Potato Baron Peter Taggares Dead At 67 -- Powerful Player In State Politics
Seattle Times Staff Reporter
Peter J. Taggares Sr., 67, who at 18 took out his first loan and eventually built a small Othello farm into one of the state's largest agribusinesses, died Sunday at his home.
"It's a terrible loss, a terrible loss," said Dan Leary, retired publisher of the Othello Outlook newspaper, who was working with Mr. Taggares on his latest project, construction of a 20-acre park on the outskirts of town.
Mr. Taggares was one of Washington state's richest men and a huge beneficiary of the federal water projects in Eastern Washington that made potato farming a lucrative business.
The irony is that outside of Eastern Washington, Mr. Taggares generated more publicity from a couple of brushes with federal and state regulators than for his many contributions to the community and for being one of the largest producers of frozen french fries in the world.
Had he kept a guest register of the political candidates who sat in his living room and asked for money, the names of virtually every major political figure of the past 30 years would be written down in Mr. Taggares' log, save for one.
Former House Speaker Tom Foley of Spokane never paid his respects to Mr. Taggares. Never asked to borrow his plane. Never asked Mr. Taggares to rally the family's fortune on his behalf. Never showed the courtesy of listening to Mr. Taggares tell the story of how a simple man with a third-grade education became the state's most prosperous farmer and one of its richest men.
So in 1994 Mr. Taggares got even. Despite his previous assistance to Democratic candidates, including loaning his plane so they could travel around the state, he threw his considerable influence behind Republican challenger George Nethercutt, who won.
The official cause of death wasn't immediately known, but several years ago, Mr. Taggares suffered a stroke from which he never fully recovered.
The son of Greek immigrants, Mr. Taggares tried to maintain a low profile outside agriculture circles, despite being called one of the 10 most powerful men in the state by The Associated Press in 1978.
In 1997, Mr. Taggares was hit with the largest fine in state history for illegal campaign contributions. Some of that stemmed from the $15,500 contributions he and his employees made in 1995 to GOP gubernatorial candidate Dale Foreman, who lost in the primary. Mr. Taggares agreed to pay $52,500 after the state Public Disclosure Commission found some of those contributions to be illegal.
The fine came two decades after Mr. Taggares and rival potato baron J.R. Simplot of Idaho were involved in the biggest default in the history of American commodity futures.
The incident in 1976 nearly destroyed the New York Mercantile Exchange and brought a $15,000 fine from the U.S. Commodities Futures Trading Commission and a four-year suspension from activity in potato futures.
Mr. Taggares started with a small farm in Othello, Adams County, in 1956.
He built an empire that eventually came to include the largest irrigated farm in Oregon and a vineyard believed to be the largest of its type in the world. His Chef Reddy Corp., with three plants, was one of the country's largest producers of french fries.
In 1974, he and Simplot teamed up to develop SimTag Farms near Boardman, Ore., a nearly 30,000-acre irrigated potato farm on property leased from Boeing.

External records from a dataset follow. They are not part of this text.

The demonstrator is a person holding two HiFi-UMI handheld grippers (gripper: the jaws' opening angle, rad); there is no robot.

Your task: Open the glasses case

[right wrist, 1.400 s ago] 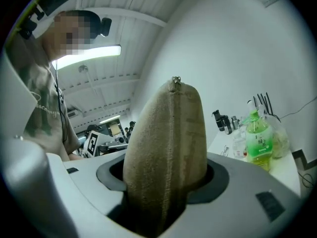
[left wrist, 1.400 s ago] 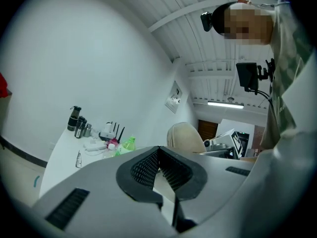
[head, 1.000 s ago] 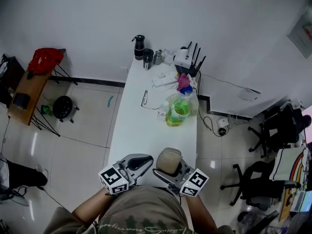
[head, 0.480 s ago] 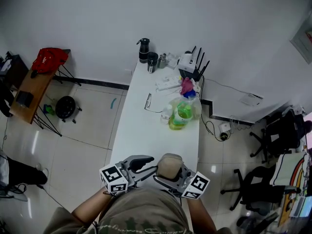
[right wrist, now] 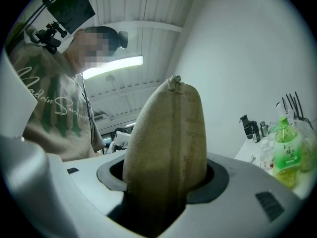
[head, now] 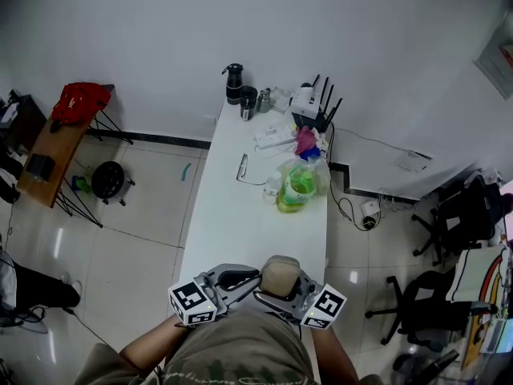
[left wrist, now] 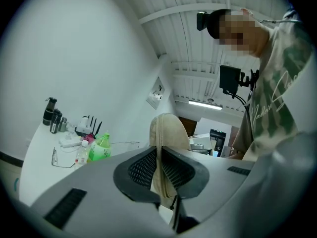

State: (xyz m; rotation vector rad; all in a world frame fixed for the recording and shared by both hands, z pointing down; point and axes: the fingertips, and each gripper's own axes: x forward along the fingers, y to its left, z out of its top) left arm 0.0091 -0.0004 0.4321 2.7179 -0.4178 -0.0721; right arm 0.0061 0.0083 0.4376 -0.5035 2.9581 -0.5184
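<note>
1. The glasses case (head: 280, 275), tan with a seam running along its narrow side, is held up over the near edge of the tabletop (head: 240, 215), closer to the right near corner than to the left one. It does not rest on the tabletop.
2. The right tongs (head: 280, 285) clamp the case across its broad body. In the right gripper view the case (right wrist: 168, 133) stands upright between the two pads and fills the gap, with both pads hard against its sides. The jaws stand wide to take it, and the case's rounded end rises well above them.
3. The left tongs (head: 240, 279) come at the case from the left edge's side, level and nose to nose with the right tongs. Their jaws have just been closing and now stand narrow.
4. In the left gripper view the seam edge of the case (left wrist: 166, 133) lies between the ribbed pads (left wrist: 141, 168). Both pads bear on it with no gap showing, and the bulk of the case stands beyond and above them.
5. Both tongs hold the one case, the left on its thin edge and the right on its body. The two marker cubes (head: 192, 303) sit just beside the person's chest.
6. Farther up the tabletop, well apart from the case, are a green bottle (head: 292, 184) by the right edge, a pair of spectacles (head: 239, 167) near the left edge, and a black flask (head: 233, 83) at the far left corner.
</note>
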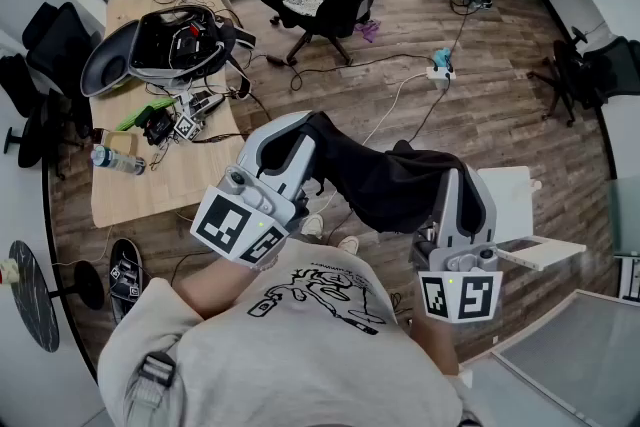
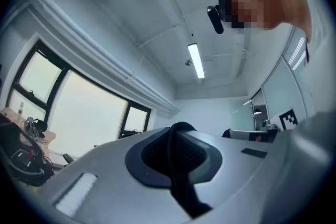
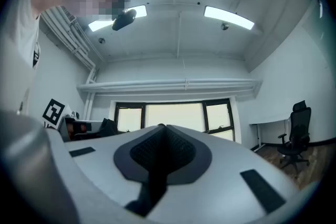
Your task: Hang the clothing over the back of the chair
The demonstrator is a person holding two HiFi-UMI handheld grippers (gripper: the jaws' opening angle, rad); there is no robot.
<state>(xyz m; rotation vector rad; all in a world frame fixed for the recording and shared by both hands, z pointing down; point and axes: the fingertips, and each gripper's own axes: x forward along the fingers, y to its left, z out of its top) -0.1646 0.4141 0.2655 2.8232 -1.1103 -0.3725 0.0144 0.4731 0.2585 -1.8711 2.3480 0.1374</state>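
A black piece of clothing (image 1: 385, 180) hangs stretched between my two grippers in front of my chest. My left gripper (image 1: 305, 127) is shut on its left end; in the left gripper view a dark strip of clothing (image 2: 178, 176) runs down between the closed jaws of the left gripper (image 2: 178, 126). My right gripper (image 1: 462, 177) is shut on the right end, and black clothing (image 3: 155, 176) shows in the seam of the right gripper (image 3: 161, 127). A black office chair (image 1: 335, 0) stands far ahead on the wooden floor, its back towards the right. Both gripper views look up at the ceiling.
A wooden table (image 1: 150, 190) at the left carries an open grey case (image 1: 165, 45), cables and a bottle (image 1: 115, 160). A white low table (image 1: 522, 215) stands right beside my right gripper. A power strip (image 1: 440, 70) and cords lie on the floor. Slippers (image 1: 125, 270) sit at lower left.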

Mr. Taggares later sued Simplot over a dispute in the management of the joint operation. The two parties agreed to arbitration, and in 1981, Mr. Taggares bought Simplot's share of the farm.
In his later years, Mr. Taggares contributed to civic causes. Recently, he put $500,000 into rehabilitating a salmon stream in British Columbia. He was a major contributor to the senior-citizens community in Othello and made sure lawns were mowed for at least 40 people. He donated land for the Othello senior center and helped to build it, and he was a major contributor to the hospital's meal delivery program.
Material from The Associated Press was used in this report.